On A Sunday Morning, two items of heartbreaking news broke. One is about a 21-year-old man who allegedly murdered his former boss, the owner of “Gokada” and dismembered the body with a hacksaw; the other is about a 22-year-old University Of Port-Harcourt undergraduate who was arrested in Agbor by EFCC operatives from Benin. The boy under reference along with his mother and girlfriend was paraded by the said operatives in Benin yesterday. It was reported that the arrest was effected following the presentation of a petition by FBI to EFCC. Among the trio, the following chattels were recovered: a Mercedes Benz C-class, a GLK and a 5 bedroom duplex, etc.
The 2 matters are still under investigation and I shall say no more, After all, the presumption of innocence inures in their favour.
Back to the real story, The year was 1988, my pocket money than was 15 Naira, There was 10 Naira from my dad and 5 Naira from my mum. School fees was 20 Naira, while boarding fees was 180 Naira. Parents thought my brother who was in Upper Six (A Levels) and I had come of age and they for the first time handed our fees (cash) over to us.
There was a pair of trainers (one of the old and reliable brands, but since they are not paying for adverts why should I say more) I had eyes on for a long time and since I now had 215 Naira in my coffers, “the devil” (that devil dude don suffer sha!) drummed it into my head to “borrow” 40 Naira out of that money to acquire the trainers. Like a sheep being led to the slaughter, I obeyed that “silent but ever consistent” voice. After all, it was what we in The School parlance termed “ose igberaga” (literally meaning the “week of pride” and figuratively meaning the “week when everyone is bouyant”).

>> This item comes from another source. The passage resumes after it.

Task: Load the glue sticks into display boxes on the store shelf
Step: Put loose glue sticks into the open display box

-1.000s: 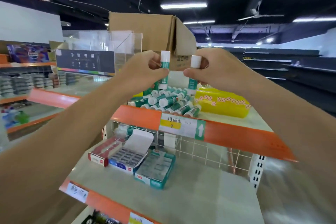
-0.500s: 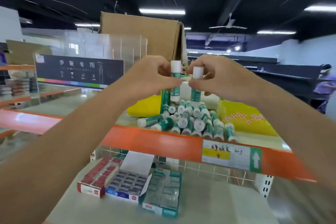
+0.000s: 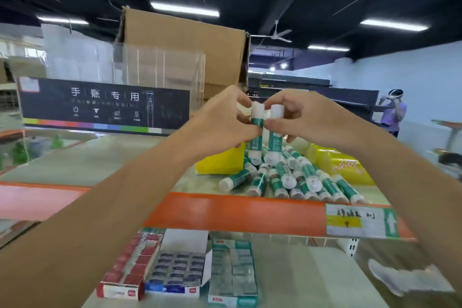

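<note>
Gathering stage: left hand and right hand each pinch one of two upright glue sticks above the loose pile on the store shelf. Next, probably, both go squarely into the yellow box.

The left hand and right hand have drawn closer together, bringing the left white-capped green plastic glue stick and the right glue stick, earlier held clearly apart, close side by side.

Glue stick pile on shelf; cardboard box behind; display boxes below.
</note>
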The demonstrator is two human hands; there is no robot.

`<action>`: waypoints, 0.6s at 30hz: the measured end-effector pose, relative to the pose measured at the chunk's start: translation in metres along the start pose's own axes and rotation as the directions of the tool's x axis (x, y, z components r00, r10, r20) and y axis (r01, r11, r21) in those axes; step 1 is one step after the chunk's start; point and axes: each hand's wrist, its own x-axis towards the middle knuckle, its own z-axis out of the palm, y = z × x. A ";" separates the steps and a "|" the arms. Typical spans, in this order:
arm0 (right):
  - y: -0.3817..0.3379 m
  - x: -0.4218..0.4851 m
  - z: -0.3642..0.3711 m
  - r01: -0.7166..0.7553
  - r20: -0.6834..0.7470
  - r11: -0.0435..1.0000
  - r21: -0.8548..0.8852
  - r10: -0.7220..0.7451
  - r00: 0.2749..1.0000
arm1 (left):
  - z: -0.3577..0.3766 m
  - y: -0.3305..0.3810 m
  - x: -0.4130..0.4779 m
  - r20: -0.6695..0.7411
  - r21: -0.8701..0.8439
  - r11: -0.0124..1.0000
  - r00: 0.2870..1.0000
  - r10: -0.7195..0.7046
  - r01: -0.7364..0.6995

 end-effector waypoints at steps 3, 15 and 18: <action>0.001 0.000 -0.006 -0.091 0.012 0.996 -0.023 0.091 0.996 | 0.005 0.001 0.001 0.038 0.027 0.999 0.999 -0.030 0.029; 0.027 0.008 -0.010 -0.317 0.175 0.940 -0.127 0.336 0.925 | 0.040 0.011 0.009 0.228 0.265 0.960 0.961 -0.157 0.094; 0.031 0.009 -0.006 -0.290 0.164 0.936 -0.199 0.323 0.932 | 0.046 0.009 0.010 0.243 0.364 0.928 0.954 -0.173 0.075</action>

I cordially requested the pleasure of my partner-in-progress -Pastor K and we hit the shop. Lo and behold, they were still there, waiting for me to grab them and without even any form of interrogation, I picked them up, went to the cashier, paid 40 Naira, and ownership passed to me on the spot. I felt good. That was the first time I was purchasing a chattel for myself, with my (borrowed) funds.

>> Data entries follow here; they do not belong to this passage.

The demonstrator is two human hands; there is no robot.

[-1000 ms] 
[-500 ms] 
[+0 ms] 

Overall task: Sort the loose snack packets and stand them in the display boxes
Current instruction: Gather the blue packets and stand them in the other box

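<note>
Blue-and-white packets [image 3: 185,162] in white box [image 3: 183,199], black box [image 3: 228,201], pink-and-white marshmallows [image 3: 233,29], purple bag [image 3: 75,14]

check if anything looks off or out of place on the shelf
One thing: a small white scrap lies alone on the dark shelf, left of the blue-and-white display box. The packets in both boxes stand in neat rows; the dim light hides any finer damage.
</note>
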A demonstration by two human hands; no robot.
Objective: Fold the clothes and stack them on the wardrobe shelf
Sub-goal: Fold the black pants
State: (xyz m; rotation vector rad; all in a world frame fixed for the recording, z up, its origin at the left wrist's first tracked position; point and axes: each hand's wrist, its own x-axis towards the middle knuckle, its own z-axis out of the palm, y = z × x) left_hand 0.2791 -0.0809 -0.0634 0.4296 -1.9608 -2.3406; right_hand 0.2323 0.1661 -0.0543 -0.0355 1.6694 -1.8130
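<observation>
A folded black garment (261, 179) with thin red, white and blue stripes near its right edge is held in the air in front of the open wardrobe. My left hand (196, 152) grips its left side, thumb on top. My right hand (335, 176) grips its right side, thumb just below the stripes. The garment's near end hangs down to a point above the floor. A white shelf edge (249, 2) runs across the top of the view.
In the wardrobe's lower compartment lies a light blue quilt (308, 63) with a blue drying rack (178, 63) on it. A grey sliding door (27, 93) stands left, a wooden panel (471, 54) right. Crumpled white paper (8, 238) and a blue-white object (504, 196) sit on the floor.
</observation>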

Mid Term break came, my parents sent the driver to come and pick us from school and I hid my trainers in the inner side of my bag. Meanwhile, remember that I was yet to pay back the borrowed fees. Then came Sunday, it was church time and yours truly went to the corner of his “Jimtex” bag where the trainers were hidden and “rooted” them out. I was just a little child at the time, or how best do you qualify me when I ought to have known that my parents would ask me questions about where the strange foot wear was from? Such never went off their 5G radar.
Dad saw it first. That meant real trouble for me. He asked questions about how I got the shoes. I told him I bought them with my pocket money. He then sought to know how much I parted with. I lied that it was only 12 Naira. This man so flogged me en. He called me names and concluded that I was extravagant, how could I have spent so much on shoes at 15. In his time he spent less than 50 shillings on sandals. Meanwhile, in my heart I was just praying, let him not discover the real price. I was in luck, he never found out. I didn’t need those shoes at the time, it was actually done out of peer group pressure. I wanted to be like my contemporaries whose source of funds I was even too young to comprehend.
For your information, nothing moves me these days, if you like own a private jet, I will only wish you well from the depth of my deep mind and not lose my sleep for 2 seconds. Time and chance happeneth to them all.
How did I pay back the loan I took right? Or have you forgotten? A gist for another day.
The afore-written gives you an insight into the kind of parents we had in our time. Today, criminals who parade themselves as parents encourage their children and wards to take to criminal acts. They actually conspire with them and share the proceeds! Today, many parents live in houses built or purchased for them by their conspirators/children and they are actually feeling sexy.
I will forever be grateful to my parents for not sparing the rod.